» HOW TO COMPLETE THIS TASK
Give back every entry precisely as written, without any of the images.

[Recorded data]
....

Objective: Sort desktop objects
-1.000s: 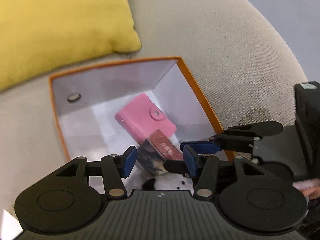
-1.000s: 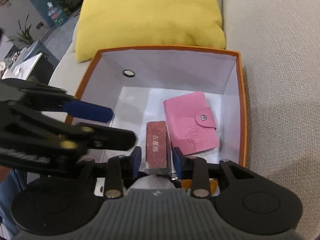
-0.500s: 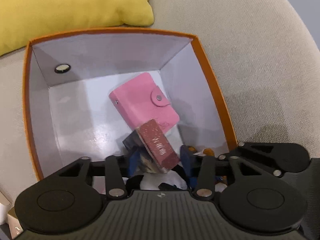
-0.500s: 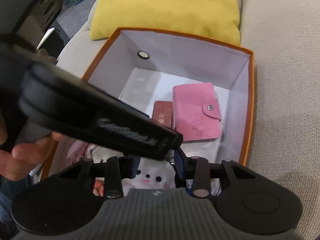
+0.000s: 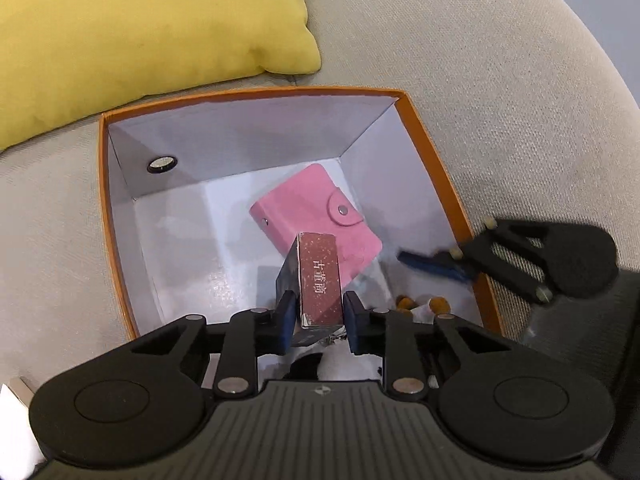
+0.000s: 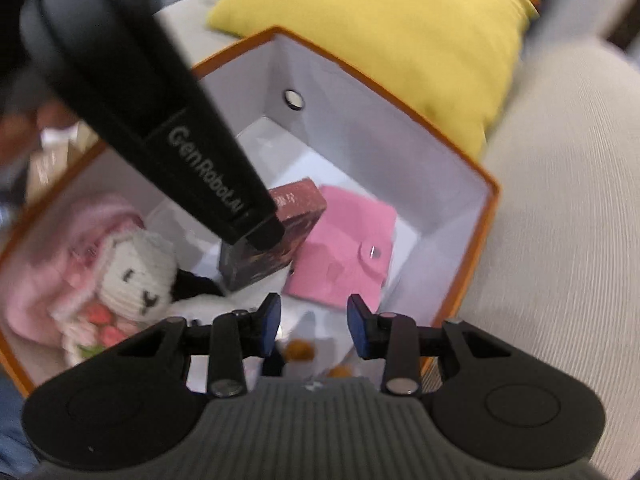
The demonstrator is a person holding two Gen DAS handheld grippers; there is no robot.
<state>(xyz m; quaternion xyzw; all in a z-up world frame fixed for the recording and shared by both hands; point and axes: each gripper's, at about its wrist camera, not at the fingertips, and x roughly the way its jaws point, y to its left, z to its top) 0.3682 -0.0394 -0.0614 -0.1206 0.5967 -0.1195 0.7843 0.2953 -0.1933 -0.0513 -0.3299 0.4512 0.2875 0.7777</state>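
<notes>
A maroon box (image 5: pixel 320 276) with pale lettering stands tilted inside the orange storage box (image 5: pixel 440 184), leaning over a pink snap wallet (image 5: pixel 316 208). My left gripper (image 5: pixel 320 318) is closing on the maroon box's lower end, and both blue pads touch its sides. In the right wrist view one of its fingers (image 6: pixel 224 184) crosses in front of the maroon box (image 6: pixel 298 200) and the wallet (image 6: pixel 348 248). My right gripper (image 6: pixel 314 320) hovers over the storage box's near part, open with nothing between its pads.
A plush bunny (image 6: pixel 136 272) with pink cloth lies in the storage box's left part. Small orange-brown bits (image 5: pixel 420 302) sit at the near right corner. A yellow cushion (image 5: pixel 140 28) rests on the beige sofa (image 5: pixel 500 80) behind the box.
The left gripper's jaws narrowed from wide apart onto the maroon box, which rose from lying flat to tilted up. The right gripper rolled and drew off toward the box's right side.
</notes>
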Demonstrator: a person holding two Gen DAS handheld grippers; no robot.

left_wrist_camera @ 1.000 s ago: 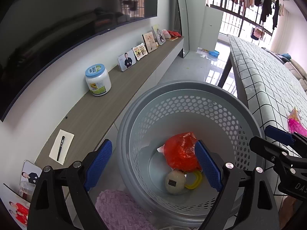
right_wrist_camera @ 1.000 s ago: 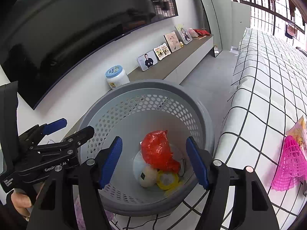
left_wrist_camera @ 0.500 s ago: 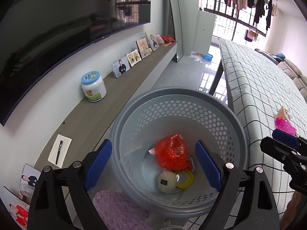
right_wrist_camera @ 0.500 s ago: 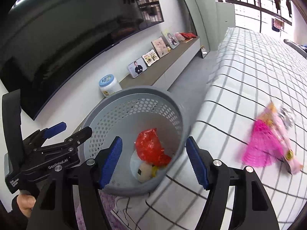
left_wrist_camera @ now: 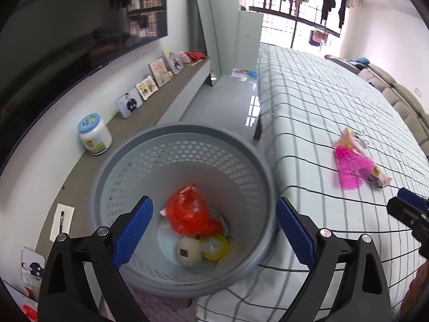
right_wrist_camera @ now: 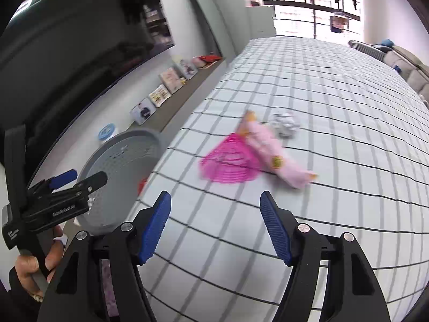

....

» EXERCISE RESPONSE
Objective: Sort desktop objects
-1.000s: 
-1.000s: 
-0.500s: 
-0.500s: 
+0.000s: 
+0.000s: 
The demonstrator is a person holding two Gen DAS handheld grippers; there is no robot.
<state>(xyz m; quaternion xyzw; all in a z-up world frame fixed for the recording and shared by both hands; point and axes: each gripper's, at about its wrist camera, not at the fingertips, and x roughly the way its jaws point, y to its left, z to its top) 0.3682 -0.0394 -0.0614 -0.1206 0.5967 -0.1195 0.7843 0.2953 -0.1933 -0.0513 -0.3299 0.4512 0.2875 0.7777</state>
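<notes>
A maroon box (image 5: pixel 320 276) with pale lettering stands tilted inside the orange storage box (image 5: pixel 440 184), leaning over a pink snap wallet (image 5: pixel 316 208). My left gripper (image 5: pixel 320 318) is closing on the maroon box's lower end, and both blue pads touch its sides. In the right wrist view one of its fingers (image 6: pixel 224 184) crosses in front of the maroon box (image 6: pixel 298 200) and the wallet (image 6: pixel 348 248). My right gripper (image 6: pixel 314 320) hovers over the storage box's near part, open with nothing between its pads.
A plush bunny (image 6: pixel 136 272) with pink cloth lies in the storage box's left part. Small orange-brown bits (image 5: pixel 420 302) sit at the near right corner. A yellow cushion (image 5: pixel 140 28) rests on the beige sofa (image 5: pixel 500 80) behind the box.
The left gripper's jaws narrowed from wide apart onto the maroon box, which rose from lying flat to tilted up. The right gripper rolled and drew off toward the box's right side.
</notes>
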Demonstrator: a person holding two Gen DAS handheld grippers; no robot.

left_wrist_camera @ 1.000 s ago: 
right_wrist_camera @ 1.000 s ago: 
left_wrist_camera @ 0.500 s ago: 
right_wrist_camera @ 0.500 s ago: 
left_wrist_camera @ now: 
right_wrist_camera @ now: 

The answer requires nothing further.